§ **What is being asked**
Starting at the line that contains "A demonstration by", repeat each line exactly through the last line of the listing, and repeat nothing else.

§ **Provided material**
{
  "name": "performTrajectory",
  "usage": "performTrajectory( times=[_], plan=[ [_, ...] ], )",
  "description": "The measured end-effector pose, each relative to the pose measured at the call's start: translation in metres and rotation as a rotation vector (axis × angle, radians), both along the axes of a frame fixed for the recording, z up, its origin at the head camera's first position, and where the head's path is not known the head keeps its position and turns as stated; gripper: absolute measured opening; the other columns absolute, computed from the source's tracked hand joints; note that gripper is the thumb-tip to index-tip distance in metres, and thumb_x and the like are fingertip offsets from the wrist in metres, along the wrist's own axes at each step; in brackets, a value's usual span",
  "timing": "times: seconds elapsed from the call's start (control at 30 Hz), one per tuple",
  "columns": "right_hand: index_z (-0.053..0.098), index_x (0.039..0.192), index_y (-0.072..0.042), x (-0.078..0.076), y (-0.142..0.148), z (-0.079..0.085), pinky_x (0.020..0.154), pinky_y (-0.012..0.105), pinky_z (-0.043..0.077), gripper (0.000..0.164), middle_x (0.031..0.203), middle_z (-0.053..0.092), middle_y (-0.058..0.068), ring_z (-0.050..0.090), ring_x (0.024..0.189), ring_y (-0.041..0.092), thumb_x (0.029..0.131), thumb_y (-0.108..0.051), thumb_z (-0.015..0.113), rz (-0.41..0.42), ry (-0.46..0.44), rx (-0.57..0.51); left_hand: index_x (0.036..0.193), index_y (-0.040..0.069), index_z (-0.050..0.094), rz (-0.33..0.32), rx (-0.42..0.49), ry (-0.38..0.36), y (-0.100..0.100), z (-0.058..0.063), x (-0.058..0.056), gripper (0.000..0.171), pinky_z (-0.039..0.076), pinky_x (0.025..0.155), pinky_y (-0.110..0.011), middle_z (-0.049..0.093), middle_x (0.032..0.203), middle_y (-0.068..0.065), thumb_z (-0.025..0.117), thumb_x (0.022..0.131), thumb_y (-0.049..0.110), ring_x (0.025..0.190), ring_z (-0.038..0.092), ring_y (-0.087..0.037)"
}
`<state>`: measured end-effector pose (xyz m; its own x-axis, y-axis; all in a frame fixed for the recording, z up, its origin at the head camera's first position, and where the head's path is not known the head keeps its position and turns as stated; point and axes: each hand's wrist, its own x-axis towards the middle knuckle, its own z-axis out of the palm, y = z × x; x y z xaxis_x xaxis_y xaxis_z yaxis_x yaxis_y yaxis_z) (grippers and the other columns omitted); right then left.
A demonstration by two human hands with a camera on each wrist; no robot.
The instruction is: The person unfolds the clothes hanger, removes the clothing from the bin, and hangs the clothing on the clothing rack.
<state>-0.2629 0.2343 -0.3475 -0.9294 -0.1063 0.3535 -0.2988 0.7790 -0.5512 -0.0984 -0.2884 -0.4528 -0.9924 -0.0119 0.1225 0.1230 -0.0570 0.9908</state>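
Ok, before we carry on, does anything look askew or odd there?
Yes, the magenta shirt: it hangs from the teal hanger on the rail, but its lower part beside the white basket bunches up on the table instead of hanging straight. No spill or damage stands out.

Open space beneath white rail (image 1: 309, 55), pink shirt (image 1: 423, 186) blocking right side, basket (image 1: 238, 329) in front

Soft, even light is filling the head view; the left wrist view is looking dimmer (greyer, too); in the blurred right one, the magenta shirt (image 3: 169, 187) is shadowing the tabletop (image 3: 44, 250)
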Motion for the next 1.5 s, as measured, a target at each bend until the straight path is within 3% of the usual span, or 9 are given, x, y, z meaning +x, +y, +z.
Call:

§ **Answer box**
A demonstration by two human hands with a camera on each wrist; no robot.
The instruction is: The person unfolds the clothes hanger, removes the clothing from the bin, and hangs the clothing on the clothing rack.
<state>-0.2629 0.2343 -0.3475 -0.9294 -0.1063 0.3535 -0.2988 0.7790 -0.5512 -0.0984 -0.2884 -0.4528 -0.9924 -0.0119 0.1225 0.1230 -0.0570 0.9908</state>
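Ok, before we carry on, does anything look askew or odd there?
Yes, the magenta shirt: it hangs from the teal hanger on the rail, but its lower part beside the white basket bunches up on the table instead of hanging straight. No spill or damage stands out.

Open space beneath white rail (image 1: 309, 55), pink shirt (image 1: 423, 186) blocking right side, basket (image 1: 238, 329) in front

Soft, even light is filling the head view; the left wrist view is looking dimmer (greyer, too); in the blurred right one, the magenta shirt (image 3: 169, 187) is shadowing the tabletop (image 3: 44, 250)
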Motion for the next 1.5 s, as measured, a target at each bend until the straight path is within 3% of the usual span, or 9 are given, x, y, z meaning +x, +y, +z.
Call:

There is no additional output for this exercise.